While the Calcutta hospital and NH had separate purchasing departments (the two hospitals were owned by different entities), there was enough communication between the two departments to increase their bargaining power. The hospitals enjoyed 30%–35% discounts on medical supplies, the largest cost component, since they (together with two smaller units also owned under the banner of AHF) [6] made up approximately 10% of the cardiac-care market in India. (See Exhibits 10 and 11 for the latest balance sheet and income statement of NH.)
In addition, NH embraced new technology as another way to reduce costs. Instead of performing chest X-rays with film that cost Rs. 50 and required processing, the hospital used digital X-rays that did not incur recurrent costs. The hospital had also implemented comprehensive hospital management software for its operations, which helped maintain minimum inventory and allowed quicker processing of tests—such advances were said to have increased the hospital’s efficiency, which in turn drove overall costs lower.
“The irony of health care in India is that while this country boasts world-class pharmaceutical companies that manufacture drugs for the developed world [e.g., Ranbaxy Laboratories Ltd; Dr. Reddy’s Lab Ltd., listed on the NYSE; and CIPLA], [7] the access of the Indian population to medicine is severely limited by high prices,” lamented Dr. Shetty. Approximately 10% of health-care costs in India were attributed to prescription drugs, compared with 11% in the U.S. “An Indian over the age of 60 [the retirement age in the country] could spend Rs. 2,000–3,000 a month on medicines alone, and this is a large sum for most,” added Dr.
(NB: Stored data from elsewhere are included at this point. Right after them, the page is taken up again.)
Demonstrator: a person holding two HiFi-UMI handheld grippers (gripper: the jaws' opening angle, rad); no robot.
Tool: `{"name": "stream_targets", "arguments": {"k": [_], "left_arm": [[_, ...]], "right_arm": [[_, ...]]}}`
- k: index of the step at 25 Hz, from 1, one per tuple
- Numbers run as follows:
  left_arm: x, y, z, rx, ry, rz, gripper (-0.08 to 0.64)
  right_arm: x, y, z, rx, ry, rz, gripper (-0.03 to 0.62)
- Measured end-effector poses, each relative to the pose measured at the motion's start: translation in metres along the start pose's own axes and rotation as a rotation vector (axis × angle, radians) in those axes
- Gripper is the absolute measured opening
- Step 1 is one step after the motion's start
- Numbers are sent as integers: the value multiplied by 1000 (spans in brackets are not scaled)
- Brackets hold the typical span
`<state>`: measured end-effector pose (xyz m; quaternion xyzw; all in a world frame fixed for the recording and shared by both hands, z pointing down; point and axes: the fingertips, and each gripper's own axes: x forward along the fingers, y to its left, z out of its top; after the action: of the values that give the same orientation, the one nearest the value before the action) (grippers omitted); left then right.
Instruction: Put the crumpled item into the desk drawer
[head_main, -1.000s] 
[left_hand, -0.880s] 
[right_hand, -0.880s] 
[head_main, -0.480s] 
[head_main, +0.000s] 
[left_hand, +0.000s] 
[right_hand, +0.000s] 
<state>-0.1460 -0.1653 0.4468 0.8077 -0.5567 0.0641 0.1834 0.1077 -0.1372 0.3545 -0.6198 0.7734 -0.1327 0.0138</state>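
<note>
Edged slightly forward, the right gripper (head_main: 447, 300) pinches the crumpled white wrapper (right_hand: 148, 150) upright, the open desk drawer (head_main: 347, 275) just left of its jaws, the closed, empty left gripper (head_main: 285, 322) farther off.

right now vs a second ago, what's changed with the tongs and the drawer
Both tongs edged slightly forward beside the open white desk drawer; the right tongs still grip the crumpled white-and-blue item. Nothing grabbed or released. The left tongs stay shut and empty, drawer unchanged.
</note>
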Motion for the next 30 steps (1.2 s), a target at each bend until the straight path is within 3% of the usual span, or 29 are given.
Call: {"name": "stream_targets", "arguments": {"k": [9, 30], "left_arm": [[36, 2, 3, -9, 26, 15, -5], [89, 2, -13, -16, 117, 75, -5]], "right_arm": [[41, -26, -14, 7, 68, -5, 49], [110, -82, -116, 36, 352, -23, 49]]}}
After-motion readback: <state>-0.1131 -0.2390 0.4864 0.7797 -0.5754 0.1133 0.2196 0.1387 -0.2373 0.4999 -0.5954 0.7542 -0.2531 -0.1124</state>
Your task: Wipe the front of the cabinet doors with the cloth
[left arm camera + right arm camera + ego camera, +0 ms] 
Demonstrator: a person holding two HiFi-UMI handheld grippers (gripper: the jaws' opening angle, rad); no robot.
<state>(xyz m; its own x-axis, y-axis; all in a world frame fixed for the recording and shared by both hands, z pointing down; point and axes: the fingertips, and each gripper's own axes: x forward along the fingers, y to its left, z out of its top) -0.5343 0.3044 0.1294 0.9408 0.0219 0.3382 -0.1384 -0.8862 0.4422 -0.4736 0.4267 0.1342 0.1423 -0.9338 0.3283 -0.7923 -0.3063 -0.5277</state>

Shetty. At NH, the prescription drugs made up approximately 8%–10% of the cost of cardiac surgery.
[6] Chinmaya Hrudayalaya (CMH Hrudayalaya) and CSI Hrudayalaya were both coronary-care units in Bangalore managed by AHF.
[7] Established in 1935, CIPLA had focused on manufacturing high-quality yet affordable medication for the Indian market and exports to both developed and developing countries. In 1998, the company introduced a combination of AIDS drugs (called a “cocktail”) and stunned the European Commission medical meeting when they announced the sale of the cocktail for around US$800 per person per year (at that time, major pharmaceutical companies were selling AIDS drugs at approximately US$12,000 per person per year).